Confederate flag not lowered to half-mast
CHARLESTON — After Dylann Storm Roof allegedly shot up an AME church in Charleston, S.C., killing nine people, two flags were lowered more than 100 kilometres away in Columbia, the state’s capital. Atop the South Carolina State House, the U.S. flag and South Carolina’s palmetto flag flew at half-mast as the manhunt for Roof ended with his capture in North Carolina. The show of respect would have been appropriate even if one of the state legislature’s own — state Sen.
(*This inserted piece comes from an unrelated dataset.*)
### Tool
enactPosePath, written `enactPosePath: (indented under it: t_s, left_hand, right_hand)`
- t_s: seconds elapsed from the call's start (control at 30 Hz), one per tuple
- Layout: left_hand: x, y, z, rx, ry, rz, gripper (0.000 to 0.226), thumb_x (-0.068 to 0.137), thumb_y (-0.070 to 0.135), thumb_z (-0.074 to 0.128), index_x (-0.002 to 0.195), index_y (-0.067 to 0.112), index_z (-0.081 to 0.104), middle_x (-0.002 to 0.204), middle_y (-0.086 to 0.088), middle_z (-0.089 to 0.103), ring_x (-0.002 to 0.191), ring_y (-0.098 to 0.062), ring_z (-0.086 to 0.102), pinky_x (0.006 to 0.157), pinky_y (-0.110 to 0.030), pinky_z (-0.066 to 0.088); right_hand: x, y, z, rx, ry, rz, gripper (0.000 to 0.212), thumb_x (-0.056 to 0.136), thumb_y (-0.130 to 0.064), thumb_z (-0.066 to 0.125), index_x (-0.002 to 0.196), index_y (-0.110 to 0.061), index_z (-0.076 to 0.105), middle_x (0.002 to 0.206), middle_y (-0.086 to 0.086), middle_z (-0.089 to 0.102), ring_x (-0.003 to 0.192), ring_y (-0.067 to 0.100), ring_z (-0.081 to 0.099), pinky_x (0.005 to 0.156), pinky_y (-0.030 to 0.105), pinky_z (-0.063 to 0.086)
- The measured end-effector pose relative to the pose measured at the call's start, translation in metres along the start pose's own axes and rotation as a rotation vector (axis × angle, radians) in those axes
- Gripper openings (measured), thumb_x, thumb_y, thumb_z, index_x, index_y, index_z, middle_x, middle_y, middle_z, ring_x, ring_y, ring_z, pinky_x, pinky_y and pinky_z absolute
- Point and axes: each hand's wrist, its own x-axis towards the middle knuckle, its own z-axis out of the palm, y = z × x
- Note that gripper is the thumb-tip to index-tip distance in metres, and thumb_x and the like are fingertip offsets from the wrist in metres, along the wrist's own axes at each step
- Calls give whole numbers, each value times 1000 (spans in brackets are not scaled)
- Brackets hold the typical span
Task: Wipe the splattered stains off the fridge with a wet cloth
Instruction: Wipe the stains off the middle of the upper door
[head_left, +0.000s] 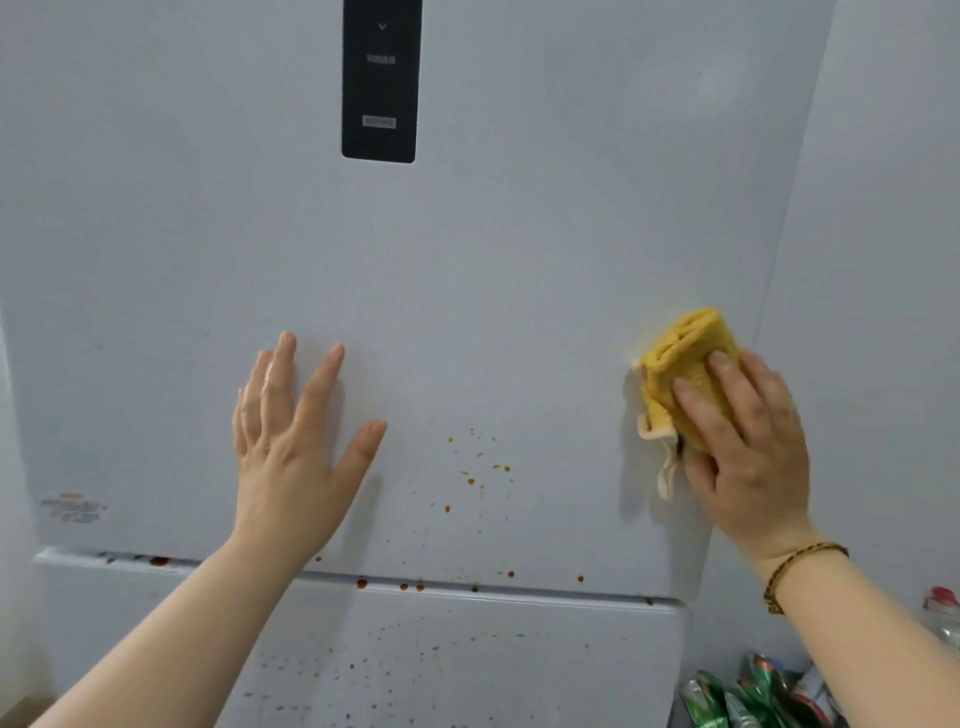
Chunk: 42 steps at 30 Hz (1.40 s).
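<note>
The step in hand looks like the first pass over the upper door of the fridge (519, 260), and little of the task seems done. The stains (475, 467) (small orange-brown specks) sit in the lower middle of the frame, between the two hands, with darker drops along the seam (467, 590) below and a fine scatter on the lower door (467, 665).

To do it well, the person would likely sweep the cloth (680, 364) leftward and down across the speck cluster with flat, even pressure. Turning to a clean fold would help once one face is soiled, so the sauce is lifted, not smeared. The drops on the seam probably need an edge of the cloth run along the ledge. Working from top to bottom should keep drips from running over cleaned areas.

The right hand (748, 441), at the right of the frame, holds the folded yellow cloth against the door. Its fingers lie over the pad, and the thumb seems tucked at the lower edge. A loose pale corner hangs below. The cloth sits near the door's right edge, apart from the specks.

The left hand (291, 441), left of centre, is spread wide and holds nothing. Its fingers are straight and its palm faces the door, and it appears to brace there, though actual contact cannot be confirmed.
</note>
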Motion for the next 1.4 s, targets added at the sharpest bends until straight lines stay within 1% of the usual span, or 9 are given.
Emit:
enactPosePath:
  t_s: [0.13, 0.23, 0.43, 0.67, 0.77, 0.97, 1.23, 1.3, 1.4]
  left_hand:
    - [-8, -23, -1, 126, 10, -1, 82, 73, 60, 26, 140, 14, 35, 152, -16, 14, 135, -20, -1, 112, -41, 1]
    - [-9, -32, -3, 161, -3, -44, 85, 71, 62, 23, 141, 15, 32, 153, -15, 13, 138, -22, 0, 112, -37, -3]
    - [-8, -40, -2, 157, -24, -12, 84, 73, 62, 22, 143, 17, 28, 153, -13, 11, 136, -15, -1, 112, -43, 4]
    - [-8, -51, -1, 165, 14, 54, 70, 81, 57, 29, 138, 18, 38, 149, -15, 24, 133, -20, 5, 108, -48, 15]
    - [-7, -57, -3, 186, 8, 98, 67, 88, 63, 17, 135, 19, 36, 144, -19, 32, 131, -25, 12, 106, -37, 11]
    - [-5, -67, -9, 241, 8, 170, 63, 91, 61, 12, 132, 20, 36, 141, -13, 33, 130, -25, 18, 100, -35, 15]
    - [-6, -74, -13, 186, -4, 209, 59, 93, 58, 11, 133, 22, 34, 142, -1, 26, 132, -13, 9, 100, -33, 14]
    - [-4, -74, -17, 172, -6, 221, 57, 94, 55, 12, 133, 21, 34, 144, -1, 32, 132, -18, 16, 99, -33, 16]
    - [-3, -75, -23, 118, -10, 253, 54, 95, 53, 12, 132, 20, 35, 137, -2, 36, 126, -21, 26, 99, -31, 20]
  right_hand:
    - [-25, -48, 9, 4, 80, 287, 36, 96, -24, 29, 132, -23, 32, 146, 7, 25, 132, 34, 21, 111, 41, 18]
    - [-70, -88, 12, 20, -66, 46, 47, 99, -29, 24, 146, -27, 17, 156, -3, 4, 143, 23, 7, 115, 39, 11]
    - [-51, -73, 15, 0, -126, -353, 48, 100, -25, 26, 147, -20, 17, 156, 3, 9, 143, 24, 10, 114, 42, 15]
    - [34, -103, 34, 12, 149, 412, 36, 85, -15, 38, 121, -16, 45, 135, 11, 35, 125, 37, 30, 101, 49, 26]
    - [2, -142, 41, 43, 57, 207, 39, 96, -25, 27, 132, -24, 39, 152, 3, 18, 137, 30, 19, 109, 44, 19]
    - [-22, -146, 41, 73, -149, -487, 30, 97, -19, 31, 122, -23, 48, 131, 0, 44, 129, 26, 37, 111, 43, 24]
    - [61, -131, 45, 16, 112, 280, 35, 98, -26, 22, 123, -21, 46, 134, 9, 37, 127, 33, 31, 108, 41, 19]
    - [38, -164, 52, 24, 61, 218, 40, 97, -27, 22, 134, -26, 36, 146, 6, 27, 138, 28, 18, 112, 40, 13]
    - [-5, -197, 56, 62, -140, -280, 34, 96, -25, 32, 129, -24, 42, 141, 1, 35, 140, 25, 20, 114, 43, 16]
Clementa C. Pinckney — had not died in the attack.
But a third flag within view of the State House — the Confederate stars and bars — flew as high and as proud as ever.
Roof was photographed wearing flags himself — of defunct white supremacist regimes in South Africa and Rhodesia — and drove a car featuring a Confederate flag licence plate.
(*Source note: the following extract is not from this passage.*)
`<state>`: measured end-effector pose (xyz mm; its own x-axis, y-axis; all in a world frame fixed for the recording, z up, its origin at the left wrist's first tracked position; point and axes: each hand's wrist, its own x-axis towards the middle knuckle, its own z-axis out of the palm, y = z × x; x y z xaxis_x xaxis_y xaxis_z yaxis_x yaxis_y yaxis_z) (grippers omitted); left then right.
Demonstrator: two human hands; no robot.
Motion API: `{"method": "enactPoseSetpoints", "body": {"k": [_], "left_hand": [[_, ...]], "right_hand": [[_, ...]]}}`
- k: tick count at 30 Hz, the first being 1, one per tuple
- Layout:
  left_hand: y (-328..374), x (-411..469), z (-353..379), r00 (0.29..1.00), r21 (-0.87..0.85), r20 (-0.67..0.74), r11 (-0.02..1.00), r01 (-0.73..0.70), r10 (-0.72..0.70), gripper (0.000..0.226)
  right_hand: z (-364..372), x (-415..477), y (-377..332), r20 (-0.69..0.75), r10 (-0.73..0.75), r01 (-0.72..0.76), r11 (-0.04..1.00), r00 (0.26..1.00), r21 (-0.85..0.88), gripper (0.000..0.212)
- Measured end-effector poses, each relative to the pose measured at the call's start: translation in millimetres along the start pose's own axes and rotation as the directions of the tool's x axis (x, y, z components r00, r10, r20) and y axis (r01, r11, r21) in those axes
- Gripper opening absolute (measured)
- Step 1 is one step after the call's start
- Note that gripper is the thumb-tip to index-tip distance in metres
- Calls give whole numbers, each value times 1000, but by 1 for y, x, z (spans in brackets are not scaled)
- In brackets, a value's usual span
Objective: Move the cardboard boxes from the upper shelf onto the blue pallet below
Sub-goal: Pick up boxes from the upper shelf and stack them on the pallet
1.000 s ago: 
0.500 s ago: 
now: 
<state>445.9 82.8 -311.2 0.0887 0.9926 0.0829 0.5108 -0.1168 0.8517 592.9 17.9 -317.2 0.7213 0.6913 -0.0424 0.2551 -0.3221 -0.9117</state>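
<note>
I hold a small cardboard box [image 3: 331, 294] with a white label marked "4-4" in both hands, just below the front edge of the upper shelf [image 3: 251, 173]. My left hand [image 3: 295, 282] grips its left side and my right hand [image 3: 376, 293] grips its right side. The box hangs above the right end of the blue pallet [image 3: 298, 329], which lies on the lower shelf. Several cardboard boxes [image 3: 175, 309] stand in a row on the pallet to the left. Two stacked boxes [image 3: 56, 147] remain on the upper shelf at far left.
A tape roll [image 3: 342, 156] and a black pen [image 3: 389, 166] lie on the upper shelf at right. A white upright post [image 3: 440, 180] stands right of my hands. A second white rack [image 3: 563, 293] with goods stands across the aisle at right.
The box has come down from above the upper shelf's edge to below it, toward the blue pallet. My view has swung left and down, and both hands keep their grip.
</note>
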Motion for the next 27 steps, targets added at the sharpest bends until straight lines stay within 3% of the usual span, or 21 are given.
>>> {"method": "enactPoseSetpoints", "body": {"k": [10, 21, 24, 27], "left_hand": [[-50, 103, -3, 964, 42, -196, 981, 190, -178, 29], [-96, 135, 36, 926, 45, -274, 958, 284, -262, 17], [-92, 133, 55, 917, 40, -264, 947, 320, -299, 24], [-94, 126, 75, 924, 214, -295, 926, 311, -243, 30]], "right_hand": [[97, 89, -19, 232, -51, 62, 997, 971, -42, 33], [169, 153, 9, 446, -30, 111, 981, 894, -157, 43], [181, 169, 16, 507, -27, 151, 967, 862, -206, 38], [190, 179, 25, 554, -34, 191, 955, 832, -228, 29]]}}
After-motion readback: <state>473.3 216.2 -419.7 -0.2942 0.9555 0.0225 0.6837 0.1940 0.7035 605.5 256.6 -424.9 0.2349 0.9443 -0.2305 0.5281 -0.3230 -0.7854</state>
And yet, as a pastor and members of his flock lay dead and the Supreme Court dealt a blow to those who wish to display Confederate flags on licence plates in Texas (the court ruled the state has the right to ban the Confederate flag from licence plates), South Carolina seemed to be flaunting its heritage of slavery as the first state to secede from the Union. It was deplorable enough, critics said, that the flag was there in the first place.
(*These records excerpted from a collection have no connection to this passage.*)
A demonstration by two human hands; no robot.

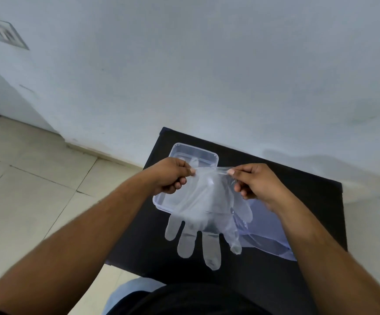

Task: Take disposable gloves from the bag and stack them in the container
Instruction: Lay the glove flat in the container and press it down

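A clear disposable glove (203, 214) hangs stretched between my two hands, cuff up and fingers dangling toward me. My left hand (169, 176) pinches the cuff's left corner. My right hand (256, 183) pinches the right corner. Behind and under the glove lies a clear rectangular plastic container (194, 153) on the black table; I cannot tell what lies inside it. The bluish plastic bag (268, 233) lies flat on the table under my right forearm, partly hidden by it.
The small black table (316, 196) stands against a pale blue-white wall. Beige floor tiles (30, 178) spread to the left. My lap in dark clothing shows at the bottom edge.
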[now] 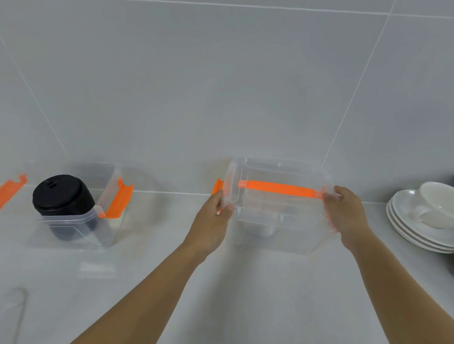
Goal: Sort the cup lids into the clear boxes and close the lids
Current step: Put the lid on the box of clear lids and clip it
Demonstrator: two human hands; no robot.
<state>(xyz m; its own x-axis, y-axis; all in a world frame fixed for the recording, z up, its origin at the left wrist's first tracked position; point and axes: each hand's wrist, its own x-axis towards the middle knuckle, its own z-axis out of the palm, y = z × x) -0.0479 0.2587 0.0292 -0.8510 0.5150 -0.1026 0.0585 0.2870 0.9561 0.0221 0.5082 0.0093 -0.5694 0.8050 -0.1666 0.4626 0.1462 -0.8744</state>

But, it seemed, no one — particularly not South Carolina Gov. Nikki Haley — could do anything about it. This was a matter of law. One Twitter user was quite succinct in describing what the state should do to honour the victims at Emanuel AME.
“Instructions for appropriate display of Confederate flag after tragedy,” American University economics lecturer Daniel Lin wrote. “1) Lower to half-mast 2) Keep lowering until removed 3) You’re done.”